Owens, a professor of medicine and director of Stanford Health Policy at the university’s Freeman Spogli Institute for International Studies, is a member of the U.S. Preventive Services Task Force, which issued its draft recommendation on Nov. 19.

Currently, there are an estimated 1.2 million people in the nation infected with HIV, and some 20 to 25 percent of them aren’t aware they carry the virus that causes AIDS. If they were diagnosed, they could get into treatment programs, which would benefit them as well as helping to prevent the spread of the disease.

“We think it’s important for everyone to be screened once because treatment helps people live longer, healthier lives and also prevents transmission to others,” said Owens, who is also a senior investigator at the Veterans Affairs Palo Alto Health Care System.

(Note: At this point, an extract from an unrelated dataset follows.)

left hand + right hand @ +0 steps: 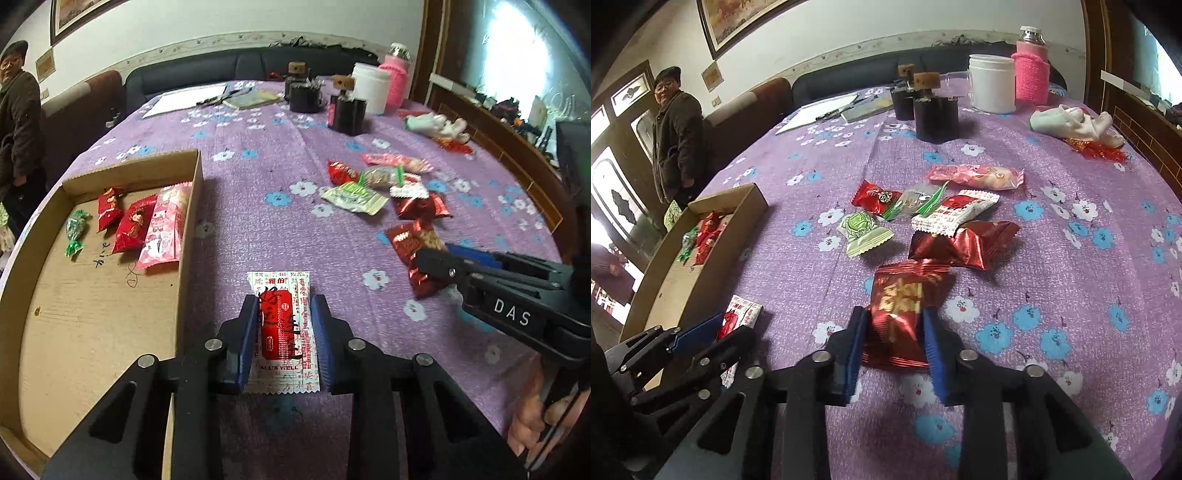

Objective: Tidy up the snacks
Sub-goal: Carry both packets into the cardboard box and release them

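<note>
My left gripper is shut on a white and red snack packet, held over the purple floral tablecloth just right of the cardboard tray. The tray holds several snacks, among them a pink packet. My right gripper is shut on a dark red foil snack that rests on the cloth. In the left wrist view the right gripper shows at the right, on that red snack. In the right wrist view the left gripper shows at the lower left beside the tray.
A loose pile of snacks lies mid-table. Two black holders, a white jar, a pink bottle, papers and white gloves stand at the far side. A person stands at the left beyond the table.
</note>
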`<control>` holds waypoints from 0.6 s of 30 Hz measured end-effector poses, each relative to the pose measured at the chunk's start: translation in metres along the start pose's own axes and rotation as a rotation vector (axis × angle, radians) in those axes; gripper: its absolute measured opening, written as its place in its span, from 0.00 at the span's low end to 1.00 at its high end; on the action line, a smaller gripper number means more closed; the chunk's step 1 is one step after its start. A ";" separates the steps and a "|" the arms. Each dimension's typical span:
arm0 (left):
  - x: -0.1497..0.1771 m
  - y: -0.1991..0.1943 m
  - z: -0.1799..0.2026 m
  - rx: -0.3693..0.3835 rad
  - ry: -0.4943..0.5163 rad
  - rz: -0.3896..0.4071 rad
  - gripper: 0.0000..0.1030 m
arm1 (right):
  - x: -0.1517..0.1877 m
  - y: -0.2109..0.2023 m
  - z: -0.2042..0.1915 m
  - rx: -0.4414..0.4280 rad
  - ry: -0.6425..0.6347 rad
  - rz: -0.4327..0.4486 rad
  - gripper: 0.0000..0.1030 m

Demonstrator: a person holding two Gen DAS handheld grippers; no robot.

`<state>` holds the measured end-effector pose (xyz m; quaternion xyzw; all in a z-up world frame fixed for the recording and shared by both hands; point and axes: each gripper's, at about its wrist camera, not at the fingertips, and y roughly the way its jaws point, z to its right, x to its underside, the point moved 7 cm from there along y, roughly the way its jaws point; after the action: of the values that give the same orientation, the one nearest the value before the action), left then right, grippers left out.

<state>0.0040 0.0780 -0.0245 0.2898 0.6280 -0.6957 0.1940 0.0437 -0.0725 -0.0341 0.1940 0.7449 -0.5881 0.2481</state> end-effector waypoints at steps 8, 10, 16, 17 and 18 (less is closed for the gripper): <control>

Those at very high risk, including gay men and injection drug users, should be tested every year, while others considered at increased risk also should undergo repeat testing with the frequency depending on risk, the task force recommends. In addition, the panel said practitioners should screen all pregnant women for the virus; the practice, now common in this country, has helped virtually eliminate the incidence of mother-to-child transmission, Owens noted.

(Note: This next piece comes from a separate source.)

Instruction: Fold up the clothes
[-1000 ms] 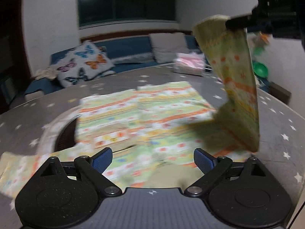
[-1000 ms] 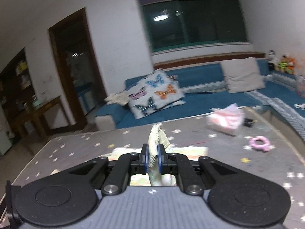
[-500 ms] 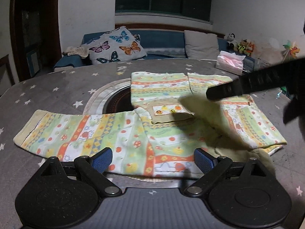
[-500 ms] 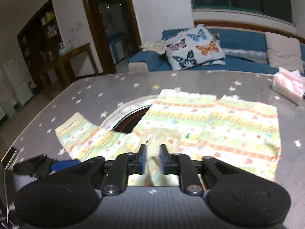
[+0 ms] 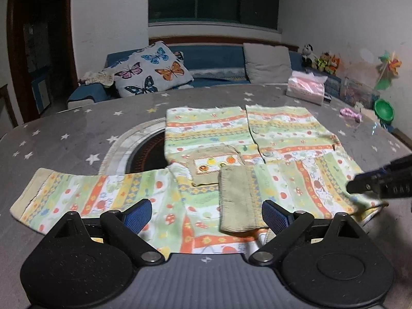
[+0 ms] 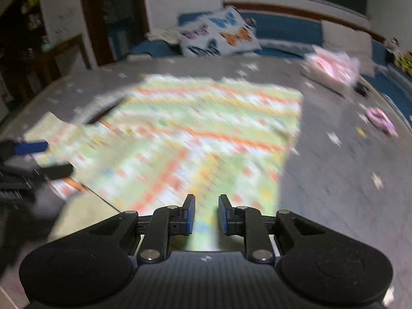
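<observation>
A child's striped green, orange and yellow shirt [image 5: 257,139] lies flat on the grey star-print table [image 5: 77,128]. Its right sleeve [image 5: 291,188] is folded in across the body, with the beige cuff [image 5: 237,200] near the middle. The left sleeve [image 5: 85,195] stretches out to the left. My left gripper [image 5: 206,216] is open and empty, just above the shirt's near edge. My right gripper [image 6: 206,213] is open and empty above the shirt [image 6: 195,128]; this view is blurred. It also shows in the left wrist view [image 5: 381,182] at the shirt's right edge.
A pink tissue pack [image 5: 306,90] and a pink ring toy [image 5: 350,113] lie at the table's far right. A round inset [image 5: 144,152] sits in the table under the shirt. A blue sofa with a butterfly pillow [image 5: 152,72] stands behind.
My right gripper carried the right sleeve down and across the shirt body, then opened and let it go. It has pulled back toward the shirt's right edge. My left gripper stayed open.
</observation>
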The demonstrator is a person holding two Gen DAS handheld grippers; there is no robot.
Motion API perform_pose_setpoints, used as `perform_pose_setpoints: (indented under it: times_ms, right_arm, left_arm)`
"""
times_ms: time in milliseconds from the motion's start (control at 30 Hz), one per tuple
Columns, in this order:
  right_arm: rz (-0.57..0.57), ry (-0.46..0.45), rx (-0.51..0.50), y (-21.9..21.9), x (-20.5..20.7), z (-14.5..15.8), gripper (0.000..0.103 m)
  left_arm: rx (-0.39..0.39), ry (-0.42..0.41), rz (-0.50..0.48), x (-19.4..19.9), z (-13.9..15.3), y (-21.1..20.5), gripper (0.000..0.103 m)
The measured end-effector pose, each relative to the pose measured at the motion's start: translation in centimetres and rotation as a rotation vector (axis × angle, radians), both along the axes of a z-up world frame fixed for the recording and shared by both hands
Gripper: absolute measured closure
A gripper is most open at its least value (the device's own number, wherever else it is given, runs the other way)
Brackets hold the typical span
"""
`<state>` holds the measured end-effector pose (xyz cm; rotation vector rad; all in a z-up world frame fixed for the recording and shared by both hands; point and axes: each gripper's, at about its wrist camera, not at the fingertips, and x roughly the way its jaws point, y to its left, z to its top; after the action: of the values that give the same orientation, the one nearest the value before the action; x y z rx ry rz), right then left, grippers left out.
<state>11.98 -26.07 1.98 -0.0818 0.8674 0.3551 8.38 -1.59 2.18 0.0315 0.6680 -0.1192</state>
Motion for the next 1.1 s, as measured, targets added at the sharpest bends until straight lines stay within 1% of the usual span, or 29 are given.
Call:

In 2005, the task force strongly recommended HIV screening in adolescents and adults considered at increased risk for HIV, but it stopped short of recommending a universal testing program.  The new recommendation for widespread screening reflects the changing world of AIDS science, Owens said.

For instance, studies have shown that an early diagnosis — even before symptoms begin to emerge — followed by effective antiretroviral treatment, can help prevent individuals from developing life-threatening complications. Moreover, HIV-infected individuals who are treated with antiretroviral drugs are much less likely to pass on the virus to others. A landmark study published in August 2011 and involving 1,763 heterosexual couples (in which one was HIV-positive and the other was not) found that treating the infected partner reduced his or her chance of transmitting the virus by 96 percent.

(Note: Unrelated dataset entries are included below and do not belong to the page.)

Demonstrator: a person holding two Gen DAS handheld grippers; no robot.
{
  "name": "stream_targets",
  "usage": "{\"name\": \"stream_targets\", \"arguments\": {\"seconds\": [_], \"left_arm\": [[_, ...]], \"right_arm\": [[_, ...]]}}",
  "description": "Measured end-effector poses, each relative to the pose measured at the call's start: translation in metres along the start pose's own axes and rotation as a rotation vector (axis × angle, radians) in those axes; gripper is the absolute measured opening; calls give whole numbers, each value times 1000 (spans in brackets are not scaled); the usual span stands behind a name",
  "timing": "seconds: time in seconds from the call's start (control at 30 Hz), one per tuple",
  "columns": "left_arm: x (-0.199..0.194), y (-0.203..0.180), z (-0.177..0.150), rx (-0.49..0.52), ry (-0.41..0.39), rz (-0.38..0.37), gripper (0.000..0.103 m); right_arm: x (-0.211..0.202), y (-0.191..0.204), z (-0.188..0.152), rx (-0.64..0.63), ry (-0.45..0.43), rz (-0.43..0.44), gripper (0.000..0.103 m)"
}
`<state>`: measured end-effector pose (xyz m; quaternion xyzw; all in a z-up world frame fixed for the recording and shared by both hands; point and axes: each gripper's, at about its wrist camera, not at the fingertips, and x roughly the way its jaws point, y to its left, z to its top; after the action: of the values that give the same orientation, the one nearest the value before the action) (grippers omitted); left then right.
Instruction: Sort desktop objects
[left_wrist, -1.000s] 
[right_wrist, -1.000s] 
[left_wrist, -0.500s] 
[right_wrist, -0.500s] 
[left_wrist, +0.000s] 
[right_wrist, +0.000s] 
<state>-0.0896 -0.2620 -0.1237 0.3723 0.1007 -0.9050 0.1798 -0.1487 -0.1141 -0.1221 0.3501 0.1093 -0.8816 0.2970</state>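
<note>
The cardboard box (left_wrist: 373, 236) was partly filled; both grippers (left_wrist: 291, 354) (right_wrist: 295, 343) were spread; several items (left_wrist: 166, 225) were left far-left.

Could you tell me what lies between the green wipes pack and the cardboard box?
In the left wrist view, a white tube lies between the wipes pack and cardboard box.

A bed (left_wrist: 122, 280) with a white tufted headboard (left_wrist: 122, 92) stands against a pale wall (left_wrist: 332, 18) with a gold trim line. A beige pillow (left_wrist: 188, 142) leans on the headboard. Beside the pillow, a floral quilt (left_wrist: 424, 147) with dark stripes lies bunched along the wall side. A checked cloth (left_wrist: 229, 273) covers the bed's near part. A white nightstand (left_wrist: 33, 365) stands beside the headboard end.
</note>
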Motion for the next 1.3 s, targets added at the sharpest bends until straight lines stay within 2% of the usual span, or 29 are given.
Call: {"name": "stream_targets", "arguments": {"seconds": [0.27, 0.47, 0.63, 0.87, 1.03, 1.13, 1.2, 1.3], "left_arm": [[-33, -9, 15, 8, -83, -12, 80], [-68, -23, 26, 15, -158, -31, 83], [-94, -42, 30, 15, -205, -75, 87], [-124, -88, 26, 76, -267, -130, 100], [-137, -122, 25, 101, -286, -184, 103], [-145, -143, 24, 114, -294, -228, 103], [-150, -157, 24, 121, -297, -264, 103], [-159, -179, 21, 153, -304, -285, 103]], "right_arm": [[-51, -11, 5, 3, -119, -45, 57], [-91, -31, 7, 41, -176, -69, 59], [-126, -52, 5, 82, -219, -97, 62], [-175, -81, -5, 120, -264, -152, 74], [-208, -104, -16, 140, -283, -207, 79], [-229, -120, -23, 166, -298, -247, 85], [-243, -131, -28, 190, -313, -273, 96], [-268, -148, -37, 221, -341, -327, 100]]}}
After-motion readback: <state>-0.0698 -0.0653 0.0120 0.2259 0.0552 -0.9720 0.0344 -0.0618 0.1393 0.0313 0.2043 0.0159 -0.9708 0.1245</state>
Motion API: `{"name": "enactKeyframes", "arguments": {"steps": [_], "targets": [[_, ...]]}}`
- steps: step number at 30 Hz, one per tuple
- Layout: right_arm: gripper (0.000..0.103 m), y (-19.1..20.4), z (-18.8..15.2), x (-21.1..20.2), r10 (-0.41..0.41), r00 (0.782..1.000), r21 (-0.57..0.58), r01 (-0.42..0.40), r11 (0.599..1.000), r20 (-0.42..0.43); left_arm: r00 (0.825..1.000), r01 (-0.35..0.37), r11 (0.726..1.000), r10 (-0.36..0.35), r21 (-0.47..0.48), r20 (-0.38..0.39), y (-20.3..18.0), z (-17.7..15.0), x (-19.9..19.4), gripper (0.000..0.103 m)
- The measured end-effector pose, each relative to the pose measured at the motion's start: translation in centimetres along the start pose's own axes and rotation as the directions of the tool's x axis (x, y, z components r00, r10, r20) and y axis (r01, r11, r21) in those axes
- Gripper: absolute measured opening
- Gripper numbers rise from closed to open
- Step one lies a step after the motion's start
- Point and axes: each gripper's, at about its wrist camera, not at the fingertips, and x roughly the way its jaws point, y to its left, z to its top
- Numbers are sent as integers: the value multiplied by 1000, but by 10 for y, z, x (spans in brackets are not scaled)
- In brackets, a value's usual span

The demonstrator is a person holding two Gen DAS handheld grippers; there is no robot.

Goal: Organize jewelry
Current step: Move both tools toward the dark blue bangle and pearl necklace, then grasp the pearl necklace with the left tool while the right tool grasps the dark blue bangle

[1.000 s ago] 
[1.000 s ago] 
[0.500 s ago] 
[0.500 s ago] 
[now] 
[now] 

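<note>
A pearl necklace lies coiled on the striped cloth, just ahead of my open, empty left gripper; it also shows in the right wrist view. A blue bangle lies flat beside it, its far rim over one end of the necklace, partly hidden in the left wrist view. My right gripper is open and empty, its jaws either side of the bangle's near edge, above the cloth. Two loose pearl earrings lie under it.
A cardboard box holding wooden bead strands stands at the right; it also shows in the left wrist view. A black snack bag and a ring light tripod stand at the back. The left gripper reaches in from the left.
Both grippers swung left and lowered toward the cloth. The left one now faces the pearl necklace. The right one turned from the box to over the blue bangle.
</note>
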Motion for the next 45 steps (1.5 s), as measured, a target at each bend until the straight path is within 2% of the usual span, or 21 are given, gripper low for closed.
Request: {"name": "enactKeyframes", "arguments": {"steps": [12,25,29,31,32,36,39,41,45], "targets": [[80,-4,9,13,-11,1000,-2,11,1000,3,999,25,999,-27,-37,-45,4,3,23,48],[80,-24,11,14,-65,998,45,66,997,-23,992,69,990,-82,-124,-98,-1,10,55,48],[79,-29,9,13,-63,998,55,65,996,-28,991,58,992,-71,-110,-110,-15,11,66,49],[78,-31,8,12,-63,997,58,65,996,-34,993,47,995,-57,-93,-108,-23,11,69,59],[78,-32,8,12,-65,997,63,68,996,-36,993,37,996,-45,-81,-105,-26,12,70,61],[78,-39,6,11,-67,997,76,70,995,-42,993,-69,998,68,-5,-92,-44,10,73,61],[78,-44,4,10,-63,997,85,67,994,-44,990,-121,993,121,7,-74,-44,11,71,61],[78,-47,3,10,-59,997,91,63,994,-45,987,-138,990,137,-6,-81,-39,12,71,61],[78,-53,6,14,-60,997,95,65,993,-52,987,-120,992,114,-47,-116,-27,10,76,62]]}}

In addition, once people are diagnosed, they can be counseled about changing their behaviors to help prevent the spread of the disease. Observational studies have shown that people who know their HIV status are more likely to take precautions, for instance, by using condoms, avoiding sex with sex workers or having sex in exchange for money or drugs, the task force noted.

In 2006, the federal Centers for Disease Control recommended routine voluntary screening for everyone aged 13 to 64, but allowed them to opt out of testing. Many other professional groups, such as the American College of Physicians, also advise routine patient screening. Yet universal screening, followed by treatment, has never been achieved in this country.

Owens said the task force did consider the potential harms of screening and testing. One potential drawback is a false-positive test result, though the screening test is highly accurate, so this risk is quite small, he said. Treatment also may carry side effects, including the possibility of a slightly increased risk for heart problems. Stigmatization and labeling are other potential downsides of testing, he said.

But on balance, he said, “We feel the benefits are so substantial that they far outweigh the potential harm.”

He said the task force also emphasized the importance of prevention: “The best way to reduce HIV disease and death is to avoid becoming infected. So we want people to take actions to reduce their risk behaviors, such as using safe sex practices and avoiding other behaviors that put them at risk.”

The task force’s draft recommendation has been posted for public comment on its website at http://www.uspreventiveservicestaskforce.org. Comments can be submitted from Nov. 20 to Dec. 17 at www.uspreventiveservicestaskforce.org/tfcomment.htm. The panel then will finalize its recommendations, which will be published in the Annals of Internal Medicine.

Ruthann Richter is the director of media relations at the Stanford School of Medicine.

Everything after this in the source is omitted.